---------- DATA BLOCK ----------

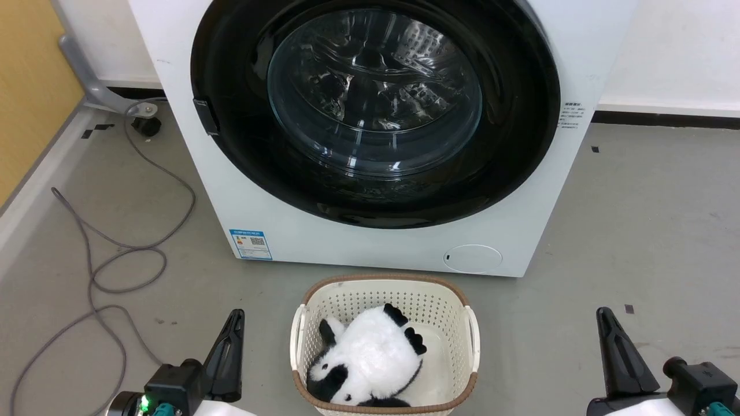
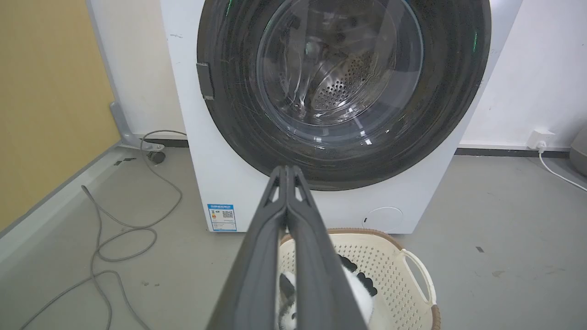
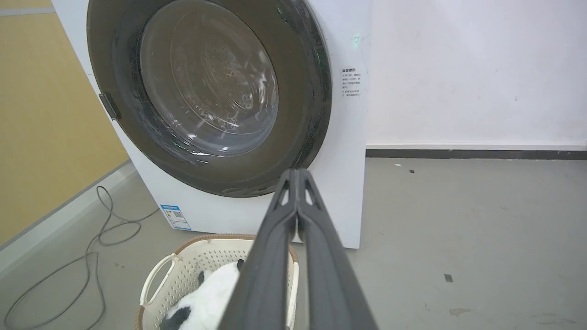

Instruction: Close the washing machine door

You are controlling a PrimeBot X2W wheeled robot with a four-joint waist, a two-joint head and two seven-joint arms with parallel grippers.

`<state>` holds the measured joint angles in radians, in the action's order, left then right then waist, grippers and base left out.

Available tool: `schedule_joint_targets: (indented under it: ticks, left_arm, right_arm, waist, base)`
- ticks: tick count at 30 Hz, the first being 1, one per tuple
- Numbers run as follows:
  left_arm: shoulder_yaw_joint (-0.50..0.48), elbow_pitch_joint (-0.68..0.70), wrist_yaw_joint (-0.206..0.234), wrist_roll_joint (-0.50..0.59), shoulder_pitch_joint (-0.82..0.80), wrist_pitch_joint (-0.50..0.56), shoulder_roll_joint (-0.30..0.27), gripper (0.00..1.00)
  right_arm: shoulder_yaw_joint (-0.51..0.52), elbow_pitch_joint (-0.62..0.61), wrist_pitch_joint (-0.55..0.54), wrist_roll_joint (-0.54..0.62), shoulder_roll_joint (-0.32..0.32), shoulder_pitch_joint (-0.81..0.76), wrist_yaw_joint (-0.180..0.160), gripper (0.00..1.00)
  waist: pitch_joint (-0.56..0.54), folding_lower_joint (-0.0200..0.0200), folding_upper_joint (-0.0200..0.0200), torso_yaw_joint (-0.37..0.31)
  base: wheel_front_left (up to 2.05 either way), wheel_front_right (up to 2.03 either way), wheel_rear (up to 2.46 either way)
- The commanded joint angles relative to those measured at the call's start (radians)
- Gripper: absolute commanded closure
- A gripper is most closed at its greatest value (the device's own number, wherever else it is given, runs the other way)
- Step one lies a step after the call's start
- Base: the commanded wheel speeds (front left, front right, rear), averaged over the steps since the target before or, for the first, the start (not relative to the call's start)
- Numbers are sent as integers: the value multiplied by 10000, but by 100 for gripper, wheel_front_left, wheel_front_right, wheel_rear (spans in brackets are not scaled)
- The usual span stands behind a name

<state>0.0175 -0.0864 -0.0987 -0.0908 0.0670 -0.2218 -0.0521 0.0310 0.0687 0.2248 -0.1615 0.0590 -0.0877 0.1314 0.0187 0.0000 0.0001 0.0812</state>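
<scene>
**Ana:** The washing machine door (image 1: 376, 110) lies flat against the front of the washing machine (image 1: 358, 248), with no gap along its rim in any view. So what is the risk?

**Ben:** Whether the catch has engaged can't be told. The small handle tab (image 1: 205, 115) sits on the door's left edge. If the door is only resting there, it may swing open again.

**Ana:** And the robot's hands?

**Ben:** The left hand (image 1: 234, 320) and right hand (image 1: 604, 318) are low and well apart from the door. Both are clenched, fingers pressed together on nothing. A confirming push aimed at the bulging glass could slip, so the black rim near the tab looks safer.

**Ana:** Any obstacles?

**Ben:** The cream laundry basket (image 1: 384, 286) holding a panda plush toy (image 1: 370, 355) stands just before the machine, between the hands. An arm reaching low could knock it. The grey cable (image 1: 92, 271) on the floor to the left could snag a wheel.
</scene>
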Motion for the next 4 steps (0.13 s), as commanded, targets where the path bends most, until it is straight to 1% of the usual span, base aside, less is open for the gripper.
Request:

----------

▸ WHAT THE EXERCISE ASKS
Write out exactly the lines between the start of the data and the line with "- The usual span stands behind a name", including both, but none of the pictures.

▸ TASK SOLUTION
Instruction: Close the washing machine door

You are controlling a PrimeBot X2W wheeled robot with a four-joint waist, a two-joint head and two seven-joint arms with parallel grippers.

`<state>` holds the measured joint angles in radians, in the action's order, left then right then waist, grippers and base left out.

Available tool: `schedule_joint_targets: (indented under it: ticks, left_arm, right_arm, waist, base)`
- ticks: tick count at 30 Hz, the first being 1, one per tuple
- Numbers run as follows:
  left_arm: shoulder_yaw_joint (-0.50..0.48), elbow_pitch_joint (-0.68..0.70), wrist_yaw_joint (-0.206..0.234), wrist_roll_joint (-0.50..0.59), shoulder_pitch_joint (-0.82..0.80), wrist_pitch_joint (-0.50..0.56), shoulder_roll_joint (-0.30..0.27), gripper (0.00..1.00)
  right_arm: shoulder_yaw_joint (-0.51..0.52), elbow_pitch_joint (-0.62..0.61), wrist_pitch_joint (-0.55..0.54), wrist_roll_joint (-0.54..0.62), shoulder_roll_joint (-0.32..0.32), shoulder_pitch_joint (-0.81..0.76), wrist_yaw_joint (-0.180..0.160), gripper (0.00..1.00)
  waist: pitch_joint (-0.56..0.54), folding_lower_joint (-0.0200..0.0200), folding_upper_joint (-0.0200..0.0200), torso_yaw_joint (-0.37..0.31)
  base: wheel_front_left (up to 2.05 either way), wheel_front_right (up to 2.03 either way), wheel_rear (up to 2.46 either way)
- The commanded joint angles relative to those measured at the call's start (radians)
- Gripper: absolute commanded closure
- A gripper is most closed at its greatest value (the device's own number, wherever else it is given, runs the other way)
- Step one lies a step after the call's start
- Base: the commanded wheel speeds (front left, front right, rear), averaged over the steps since the target before or, for the first, the start (not relative to the call's start)
- Numbers are sent as integers: the value multiplied by 10000, but by 100 for gripper, wheel_front_left, wheel_front_right, wheel_rear (spans in brackets are not scaled)
- The usual span stands behind a name

This exercise requires no additional answer.